羅問夏做了一個夢,夢裏她回到了小時候。
五六歲的小女孩皮的跟個男孩子一樣,曬的黑不溜秋,每天跟在大孩子們屁股後麵上躥下跳,天不怕地不怕。
羅問夏知道她在做夢,她做過很多次這樣的夢。
大孩子們玩起來很瘋,一會就不見了人影,五六歲的小姑娘一個人被落下,但她一點也不怕,赤著腳踩在田埂上,蹦蹦跳跳的跑到羅溪邊翻石頭,找到一個螃蟹就開心的哇哇亂叫。
羅問夏也就跟著笑了起來。
但一個突兀的聲音讓她嘴角僵住。羅問夏伸出一隻手精準迅速地摸到手機一按。聲音消失了。
她身也不敢翻,就怕驚醒了自己。
這是個美夢,她很喜歡。
但很快,鬧鍾又響起來。
按掉。
羅問夏氣不打一處來,她憤怒地打了幾個滾,最後定格在一個平躺的姿勢,把手枕在眼睛上,又沒動靜了。
羅問夏進入一個半醒半夢的狀態。她像是在半空飄蕩,晃晃悠悠又回到羅溪邊。
但下一秒,夢就變了。
變成初中課堂上老師嚴厲審視的目光,又跳到高中,成績很好的班長意味深長地說:“女生,還是要多讀點書,不要隻能做一個花瓶。”又跳到高考來臨,愛做夢的小女孩正得意洋洋地談論著省大好還是科技學校好,最後的畫麵模模糊糊,被鬧鍾聲吹散,但羅問夏分明看見,那是高考的查分界麵。
羅問夏又按掉鬧鍾,苦笑了一下。
後來的故事她都知道,複讀,沒日沒夜的讀書,卻也隻上一個三流大學。
大學當然也不會突然覺醒,手握什麼龍傲天劇本。最初認真學習一段時間後,混著讀書,混著工作,然後混成了一個平庸的無能之輩。
羅問夏笑了,現實才是最大的噩夢。
這已經是她失業的第四個月。16:07,她還在床上。
還早呢。
揉了揉酸澀的眼睛,羅問夏一邊熟練地點開微博看看這幾個小時世界又發生了什麼變化,一邊在內心催促自己。
起床了,快起床。
要洗個頭,要找一身衣服,還要收拾垃圾。三點的鬧鍾就沒理,現在四點,再不下去馬上就是下班高峰了。人擠人的,太難受了。
內心戲很多,拿著手機的姿勢卻一點沒變。
羅問夏今天有個任務——出門去超市。
準確來說,這任務也不是今天定的,她從周一晚上洗了頭就打算出門,到今天周五,頭發都油的可以炒盤菜了還是沒邁出家門一步。
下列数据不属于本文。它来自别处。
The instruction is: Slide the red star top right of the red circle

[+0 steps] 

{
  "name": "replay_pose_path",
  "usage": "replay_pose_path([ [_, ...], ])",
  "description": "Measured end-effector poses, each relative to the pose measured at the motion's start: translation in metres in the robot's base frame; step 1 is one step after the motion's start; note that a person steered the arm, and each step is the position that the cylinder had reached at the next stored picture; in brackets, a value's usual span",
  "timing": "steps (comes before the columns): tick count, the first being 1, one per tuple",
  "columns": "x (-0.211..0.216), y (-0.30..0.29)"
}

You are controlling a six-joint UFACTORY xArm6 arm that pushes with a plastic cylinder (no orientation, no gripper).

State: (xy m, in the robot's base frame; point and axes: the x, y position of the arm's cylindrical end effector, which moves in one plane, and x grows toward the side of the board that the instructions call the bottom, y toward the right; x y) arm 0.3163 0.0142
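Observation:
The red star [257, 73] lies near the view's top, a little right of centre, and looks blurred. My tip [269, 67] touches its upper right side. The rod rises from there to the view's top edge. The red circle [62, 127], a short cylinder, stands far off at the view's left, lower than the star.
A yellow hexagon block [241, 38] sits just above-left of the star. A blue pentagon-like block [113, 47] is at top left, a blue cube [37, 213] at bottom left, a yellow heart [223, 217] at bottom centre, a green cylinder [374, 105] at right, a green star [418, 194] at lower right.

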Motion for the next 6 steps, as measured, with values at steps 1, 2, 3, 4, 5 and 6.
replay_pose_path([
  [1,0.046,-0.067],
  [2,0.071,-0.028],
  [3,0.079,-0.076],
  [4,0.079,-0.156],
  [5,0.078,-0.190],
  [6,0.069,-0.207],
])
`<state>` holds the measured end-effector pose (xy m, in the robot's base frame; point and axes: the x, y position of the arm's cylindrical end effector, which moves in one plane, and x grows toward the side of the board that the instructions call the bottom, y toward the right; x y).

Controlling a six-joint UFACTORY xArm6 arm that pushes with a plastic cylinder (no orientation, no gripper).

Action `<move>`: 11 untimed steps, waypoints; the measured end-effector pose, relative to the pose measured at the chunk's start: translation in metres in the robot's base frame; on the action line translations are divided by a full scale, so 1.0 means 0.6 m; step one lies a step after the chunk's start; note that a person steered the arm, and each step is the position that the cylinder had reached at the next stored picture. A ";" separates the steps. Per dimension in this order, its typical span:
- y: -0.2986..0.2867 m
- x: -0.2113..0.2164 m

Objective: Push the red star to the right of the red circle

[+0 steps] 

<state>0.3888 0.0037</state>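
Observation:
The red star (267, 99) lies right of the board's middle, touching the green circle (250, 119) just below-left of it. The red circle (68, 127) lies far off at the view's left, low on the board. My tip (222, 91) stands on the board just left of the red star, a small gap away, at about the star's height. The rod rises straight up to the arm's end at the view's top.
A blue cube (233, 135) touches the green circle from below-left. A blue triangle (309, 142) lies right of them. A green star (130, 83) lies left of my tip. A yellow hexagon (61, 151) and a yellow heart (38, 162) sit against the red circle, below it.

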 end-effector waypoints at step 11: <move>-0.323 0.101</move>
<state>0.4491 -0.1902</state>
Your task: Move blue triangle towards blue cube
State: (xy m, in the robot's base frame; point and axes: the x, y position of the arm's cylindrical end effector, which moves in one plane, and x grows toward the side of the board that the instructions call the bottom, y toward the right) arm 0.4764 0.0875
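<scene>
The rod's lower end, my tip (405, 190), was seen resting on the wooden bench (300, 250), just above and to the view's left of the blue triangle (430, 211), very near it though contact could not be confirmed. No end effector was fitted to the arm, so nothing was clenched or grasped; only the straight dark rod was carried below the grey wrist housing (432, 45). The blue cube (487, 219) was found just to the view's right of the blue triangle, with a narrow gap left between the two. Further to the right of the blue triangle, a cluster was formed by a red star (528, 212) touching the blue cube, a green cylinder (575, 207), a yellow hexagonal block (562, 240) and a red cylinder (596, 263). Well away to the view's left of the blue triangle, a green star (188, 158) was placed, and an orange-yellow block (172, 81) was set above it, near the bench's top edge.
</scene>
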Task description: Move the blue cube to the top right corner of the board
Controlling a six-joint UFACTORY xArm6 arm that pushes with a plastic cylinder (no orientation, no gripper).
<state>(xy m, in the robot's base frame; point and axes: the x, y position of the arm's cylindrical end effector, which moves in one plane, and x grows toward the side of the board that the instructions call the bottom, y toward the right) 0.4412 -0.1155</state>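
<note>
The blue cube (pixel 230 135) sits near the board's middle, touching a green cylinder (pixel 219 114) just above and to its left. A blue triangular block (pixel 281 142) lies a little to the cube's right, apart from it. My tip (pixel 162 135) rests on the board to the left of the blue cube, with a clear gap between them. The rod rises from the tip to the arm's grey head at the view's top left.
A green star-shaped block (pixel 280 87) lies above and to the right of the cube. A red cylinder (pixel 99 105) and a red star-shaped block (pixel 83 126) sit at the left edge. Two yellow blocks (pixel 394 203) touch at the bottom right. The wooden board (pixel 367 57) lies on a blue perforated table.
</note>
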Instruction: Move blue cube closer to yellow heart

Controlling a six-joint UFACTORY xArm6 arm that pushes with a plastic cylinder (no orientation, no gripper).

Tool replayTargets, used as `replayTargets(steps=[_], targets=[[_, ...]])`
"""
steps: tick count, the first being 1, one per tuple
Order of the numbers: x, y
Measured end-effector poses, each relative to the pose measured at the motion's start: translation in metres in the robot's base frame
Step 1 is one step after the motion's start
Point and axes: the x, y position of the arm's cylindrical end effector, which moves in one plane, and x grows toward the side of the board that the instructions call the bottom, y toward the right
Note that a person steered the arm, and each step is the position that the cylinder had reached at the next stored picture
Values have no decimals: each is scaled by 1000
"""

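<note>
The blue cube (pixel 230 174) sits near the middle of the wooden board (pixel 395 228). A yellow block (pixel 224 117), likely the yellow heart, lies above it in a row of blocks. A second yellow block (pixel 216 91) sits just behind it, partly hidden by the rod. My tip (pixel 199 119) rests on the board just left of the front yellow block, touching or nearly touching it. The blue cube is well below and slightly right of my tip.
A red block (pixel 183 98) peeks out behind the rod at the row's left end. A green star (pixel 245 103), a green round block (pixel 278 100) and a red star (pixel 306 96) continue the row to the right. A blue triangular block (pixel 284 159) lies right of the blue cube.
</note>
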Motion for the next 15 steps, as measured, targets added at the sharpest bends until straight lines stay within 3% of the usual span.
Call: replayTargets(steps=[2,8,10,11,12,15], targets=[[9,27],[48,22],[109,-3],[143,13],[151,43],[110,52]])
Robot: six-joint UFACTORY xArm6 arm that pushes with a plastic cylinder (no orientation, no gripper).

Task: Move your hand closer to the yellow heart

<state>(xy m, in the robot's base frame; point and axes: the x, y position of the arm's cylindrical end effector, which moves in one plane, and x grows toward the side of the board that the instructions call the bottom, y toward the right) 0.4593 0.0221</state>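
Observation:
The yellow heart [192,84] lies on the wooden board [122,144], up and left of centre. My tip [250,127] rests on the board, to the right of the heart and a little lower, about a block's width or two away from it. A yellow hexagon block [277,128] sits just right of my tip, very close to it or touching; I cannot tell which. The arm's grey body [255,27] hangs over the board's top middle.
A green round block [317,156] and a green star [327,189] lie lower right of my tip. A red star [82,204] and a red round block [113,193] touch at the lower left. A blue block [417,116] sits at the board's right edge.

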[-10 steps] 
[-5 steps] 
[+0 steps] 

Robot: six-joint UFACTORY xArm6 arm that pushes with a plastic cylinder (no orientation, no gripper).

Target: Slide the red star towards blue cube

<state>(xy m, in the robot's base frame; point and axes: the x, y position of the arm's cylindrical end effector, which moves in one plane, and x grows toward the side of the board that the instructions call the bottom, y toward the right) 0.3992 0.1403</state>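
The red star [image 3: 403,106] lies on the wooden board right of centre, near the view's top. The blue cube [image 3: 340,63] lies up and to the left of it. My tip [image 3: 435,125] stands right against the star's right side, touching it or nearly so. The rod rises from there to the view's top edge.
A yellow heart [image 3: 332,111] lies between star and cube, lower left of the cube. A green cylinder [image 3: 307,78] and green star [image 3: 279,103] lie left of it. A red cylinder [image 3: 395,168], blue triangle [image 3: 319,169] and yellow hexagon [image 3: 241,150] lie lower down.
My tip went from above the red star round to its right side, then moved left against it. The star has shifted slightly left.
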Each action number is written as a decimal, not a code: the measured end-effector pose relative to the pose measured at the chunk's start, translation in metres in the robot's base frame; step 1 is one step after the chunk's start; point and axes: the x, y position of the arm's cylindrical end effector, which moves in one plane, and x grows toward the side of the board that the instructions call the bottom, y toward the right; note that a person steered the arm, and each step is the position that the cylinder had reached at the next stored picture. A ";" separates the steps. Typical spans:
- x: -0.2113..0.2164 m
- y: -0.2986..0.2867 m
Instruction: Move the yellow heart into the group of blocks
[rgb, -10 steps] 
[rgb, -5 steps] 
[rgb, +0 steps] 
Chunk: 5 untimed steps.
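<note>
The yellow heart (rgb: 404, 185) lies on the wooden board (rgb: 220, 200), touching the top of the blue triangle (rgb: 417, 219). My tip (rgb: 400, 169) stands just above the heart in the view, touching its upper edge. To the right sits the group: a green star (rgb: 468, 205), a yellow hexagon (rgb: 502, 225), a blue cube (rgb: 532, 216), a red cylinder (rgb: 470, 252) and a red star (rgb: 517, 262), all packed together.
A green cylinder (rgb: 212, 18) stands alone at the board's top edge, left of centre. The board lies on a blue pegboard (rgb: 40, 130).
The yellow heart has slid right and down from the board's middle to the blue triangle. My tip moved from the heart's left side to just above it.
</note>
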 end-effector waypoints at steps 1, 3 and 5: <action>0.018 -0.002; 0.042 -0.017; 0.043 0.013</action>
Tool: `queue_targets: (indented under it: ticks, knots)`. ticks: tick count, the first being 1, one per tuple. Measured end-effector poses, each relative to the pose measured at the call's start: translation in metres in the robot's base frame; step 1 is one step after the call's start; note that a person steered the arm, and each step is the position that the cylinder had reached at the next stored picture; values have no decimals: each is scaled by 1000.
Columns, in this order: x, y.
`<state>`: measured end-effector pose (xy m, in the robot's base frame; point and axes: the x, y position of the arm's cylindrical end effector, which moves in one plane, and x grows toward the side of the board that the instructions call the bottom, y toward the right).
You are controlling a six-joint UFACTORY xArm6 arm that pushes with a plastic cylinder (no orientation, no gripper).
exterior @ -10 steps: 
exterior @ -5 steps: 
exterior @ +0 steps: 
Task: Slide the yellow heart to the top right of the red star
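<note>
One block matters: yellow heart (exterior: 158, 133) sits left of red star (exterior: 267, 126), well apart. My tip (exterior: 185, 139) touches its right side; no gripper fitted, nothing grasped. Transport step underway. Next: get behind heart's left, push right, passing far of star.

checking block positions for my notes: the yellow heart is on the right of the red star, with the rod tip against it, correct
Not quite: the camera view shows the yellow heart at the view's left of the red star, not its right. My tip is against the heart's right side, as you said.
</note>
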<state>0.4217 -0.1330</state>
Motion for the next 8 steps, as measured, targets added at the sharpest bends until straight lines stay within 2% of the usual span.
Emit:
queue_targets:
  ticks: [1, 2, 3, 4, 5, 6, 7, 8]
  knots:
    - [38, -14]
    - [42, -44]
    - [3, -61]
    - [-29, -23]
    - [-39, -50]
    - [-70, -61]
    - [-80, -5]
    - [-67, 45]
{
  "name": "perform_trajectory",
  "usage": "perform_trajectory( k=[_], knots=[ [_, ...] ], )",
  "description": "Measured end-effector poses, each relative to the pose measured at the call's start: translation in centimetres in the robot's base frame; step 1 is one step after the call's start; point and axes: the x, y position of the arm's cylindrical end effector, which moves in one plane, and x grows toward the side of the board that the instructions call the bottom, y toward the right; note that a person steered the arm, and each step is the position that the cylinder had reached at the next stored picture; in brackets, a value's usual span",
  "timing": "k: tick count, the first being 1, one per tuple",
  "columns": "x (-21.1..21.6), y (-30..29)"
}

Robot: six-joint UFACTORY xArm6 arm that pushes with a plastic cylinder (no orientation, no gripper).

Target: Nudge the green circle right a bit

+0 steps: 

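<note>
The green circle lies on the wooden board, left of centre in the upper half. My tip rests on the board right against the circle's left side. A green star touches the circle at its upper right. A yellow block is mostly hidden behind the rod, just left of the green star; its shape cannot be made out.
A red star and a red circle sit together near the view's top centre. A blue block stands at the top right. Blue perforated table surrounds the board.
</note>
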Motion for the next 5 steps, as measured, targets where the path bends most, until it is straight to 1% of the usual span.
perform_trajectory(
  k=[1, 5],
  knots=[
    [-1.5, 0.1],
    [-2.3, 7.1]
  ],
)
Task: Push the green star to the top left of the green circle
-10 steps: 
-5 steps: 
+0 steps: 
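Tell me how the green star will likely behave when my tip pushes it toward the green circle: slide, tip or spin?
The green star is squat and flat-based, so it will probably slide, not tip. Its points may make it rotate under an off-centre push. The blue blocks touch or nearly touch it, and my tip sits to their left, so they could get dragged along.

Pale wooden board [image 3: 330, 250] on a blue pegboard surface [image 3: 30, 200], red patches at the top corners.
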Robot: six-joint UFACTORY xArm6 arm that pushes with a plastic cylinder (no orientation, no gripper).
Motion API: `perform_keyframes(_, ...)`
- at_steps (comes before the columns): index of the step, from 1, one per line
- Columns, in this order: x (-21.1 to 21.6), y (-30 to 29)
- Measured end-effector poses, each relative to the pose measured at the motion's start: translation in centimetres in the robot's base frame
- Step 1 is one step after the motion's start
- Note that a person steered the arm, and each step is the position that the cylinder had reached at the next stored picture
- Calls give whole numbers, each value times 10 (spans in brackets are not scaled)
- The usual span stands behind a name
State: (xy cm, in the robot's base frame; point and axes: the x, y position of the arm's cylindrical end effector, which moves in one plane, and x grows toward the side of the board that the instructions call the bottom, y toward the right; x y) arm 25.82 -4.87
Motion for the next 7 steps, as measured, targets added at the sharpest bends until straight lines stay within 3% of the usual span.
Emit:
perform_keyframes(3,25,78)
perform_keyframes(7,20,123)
好麻煩啊,還要洗頭,還要換衣服,不想動了,羅問夏開始慣例打退堂鼓。
要不明天?
可明天就周末了,大街上全是人,買東西的,賣東西的,什麼都不買瞎逛的……太吵了。
唉。
羅問夏歎口氣,給自己做了好久的心理建設,終於下定決心離開床——
轉去蹲廁所。
又過了二十來分鍾,羅問夏不得不放棄了這項操作——她腿麻了。顫抖著站起來洗了個手,羅問夏照了照鏡子,摸了把臉,唉,好油。
看了眼洗麵奶,懶得用了,她直接用洗臉帕擦了把臉。
慢悠悠掛好帕子,一看時間,居然快5點了,肯定有誰偷偷調快了她手機的時間!
要不……今天就算了?
羅問夏又回到房間坐到床上,自己跟自己商量。
這麼晚了,下去肯定遇上下班高峰,人特別多,算了吧!
不行,再不出去就要兩周沒出門了!
明天吧,明天一早就去。
多少個明天了?不就是出個門嗎?動起來!
羅問夏3月失業,到現在7月了,除了最開始那一個月她還和朋友每周約著海吃海喝海玩,後麵基本沒怎麼出去過。
合租室友和她一個公司的,一起失業後,室友直接回老家玩了一個月,回來又玩了一個月,然後就搬到新房子,開始了新工作、新生活。